La vie folle d’un facteur montréalais à quelques jours des Fêtes
Plaignons ces pauvres facteurs !
D’après les dernières statistiques, les souhaits de Joyeux Noël et de Bonne Année seront de beaucoup plus nombreux cette année que par le passé.
S’il fallait faire un peu de psychologie et surtout croire à la sincérité de tous ces souhaits qu’on se fait mutuellement un fois l’an, nous pourrions conclure que les hommes deviennent meilleurs, fraternisent davantage, et que le fléau de la guerre est sur le point de disparaître de la surface de la terre. Mais ce serait un vain rêve et nous avons bien d’autre chose à faire que de nous occuper des rêves. […]
Mais revenons à nos braves facteurs.
Nous avons déjà dit dans les colonnes de notre journal qu’ils étaient, pour la plupart surchargés de besogne et que le spectacle était vraiment pénible de les voir sortir du bureau de poste, chargés comme des mulets. Va sans dire que, dans le temps de Noël, la charge doit être double, et cela pour jusqu’après les Rois.
Le représentant de La Patrie a donc guetté ce matin la sortie des facteurs de l’hôtel des postes pour leur première ronde, et il a pu en aborder un à la figure franche et ouverte, et l’air assez bien portant pour croire qu’il ne se plaindrait pas pour peu de chose. Nous avons recueilli de sa bouche les quelques renseignements suivants.

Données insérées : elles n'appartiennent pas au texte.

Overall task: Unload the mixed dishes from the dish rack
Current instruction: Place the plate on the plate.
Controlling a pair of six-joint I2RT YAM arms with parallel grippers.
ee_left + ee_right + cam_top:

Il y a cinq services par jour; trois le matin et deux l’après-midi. La plupart des malles arrivant pendant la nuit, les services du matin sont plus considérables que ceux de l’après-midi. Le premier service surtout, celui de huit heures, est parfois débordant, le lundi surtout.
Certains facteurs du centre de la ville ont eu à distribuer pendant ce premier service de 18, 20 et 21 paquets, soit de 4,500 à 5,000 lettres par jour. Cela sans compter les journaux et autres colis. On voit d’ici la charge que cela peut faire pour un seul homme. Et nous sommes réellement surpris qu’il n’y ait pas plus d’erreurs dans la distribution. Les autres services sont un peu moins considérables. On peut tout de même dire que la moyenne de lettres et colis transportée par chaque facteur par jour est de six à sept mille.
Les facteurs qui vont en dehors du centre des affaires sont parfois un peu moins chargés, mais en revanche ils ont un circuit plus long à parcourir.
Si l’on songe maintenant que pendant le temps des Fêtes de Noël et du Nouvel An, la quantité de malles est presque doublée et que le nombre de facteurs reste toujours le même, il nous est permis de croire que nos braves facteurs ne chôment pas et que même ils verraient d’un bon œil l’initiative du gouvernement qui augmenterait leur nombre.
On n’est pas des bœufs après tout.
Si la profession de facteur a des charmes par les belles journées de printemps ou d’été, il faut qu’elle en ait moins par les grands froids d’hiver quand, les doigts gourds et les oreilles au vent, il faut aller de porte en porte distribuer à chacun la bonne ou la mauvaise nouvelle.
La Patrie (Montréal), 20 décembre 1905.